Bob was the very embodiment of the “happy warrior” in the global warming debate [says colleague Joe Bast]. He was a scholar’s scholar, with impeccable credentials (including a Ph.D. from Cambridge), careful attention to detail, and a deep understanding of and commitment to the scientific method. He endured the slings and arrows of the anti-science Left with seeming ease and good humor and often warned against resorting to similar tactics to answer them.
Being skeptical (which used to mean, being a scientist) exacted a professional price. The slings and arrows were many.
He was a man who followed the scientific path [says Joanne Nova, author of The Skeptic’s Handbook], no matter where it took him, and even if it cost him, career-wise, every last bell and whistle that the industry of science bestowed, right down to his very email address.
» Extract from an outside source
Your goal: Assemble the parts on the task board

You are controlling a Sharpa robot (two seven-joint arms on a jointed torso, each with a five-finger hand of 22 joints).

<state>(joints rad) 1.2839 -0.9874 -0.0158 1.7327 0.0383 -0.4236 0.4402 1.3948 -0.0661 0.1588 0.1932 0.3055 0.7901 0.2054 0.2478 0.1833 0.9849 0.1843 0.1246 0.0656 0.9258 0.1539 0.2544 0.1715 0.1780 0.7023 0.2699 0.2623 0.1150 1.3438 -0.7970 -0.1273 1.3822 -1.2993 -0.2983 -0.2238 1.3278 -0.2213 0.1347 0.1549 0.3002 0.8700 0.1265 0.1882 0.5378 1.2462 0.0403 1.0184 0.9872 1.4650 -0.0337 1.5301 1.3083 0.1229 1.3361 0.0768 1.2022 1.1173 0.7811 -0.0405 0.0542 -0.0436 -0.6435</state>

After decades of excellent work, he continued on as an emeritus professor, speaking out in a calm and good natured way against poor reasoning and bad science. But the high road is the hard road and the university management tired of dealing with the awkward questions and the flack that comes with speaking truths that upset the gravy train. First James Cook University (JCU) took away his office, then they took his title. In protest at that, another professor hired Bob immediately for an hour a week so Bob could continue supervising students and keep his library access. But that was blocked as well, even the library pass and his email account were taken away, though they cost the University almost nothing.
It says a lot about the man that, despite the obstacles, he didn’t seem bitter and rarely complained. He dealt with it all with calm equanimity. Somehow he didn’t carry the treatment as excess baggage.
Jo Bast has compiled an extensive collection of Bob Carter’s writings, talks and videos, including this short commentary on climate protests in Paris last month . . .
. . . and this longer panel discussion at the Ayn Rand Institute in Irvine, California, presenting Climate Change Reconsidered II: Physical Science, in which he was a leading participant [Carter’s 15-minute presentation begins about 19 minutes in].
* Born in England, but educated in New Zealand. He obtained a B.Sc. (Hons) in geology from the University of Otago in 1963 before beginning a career there as an assistant lecturer in geology, before completing a Ph.D. in paleontology from the University of Cambridge and advancing to senior lecturer at Otago, where he stayed until being appointed professor and head of the School of Earth Sciences at James Cook University in 1981.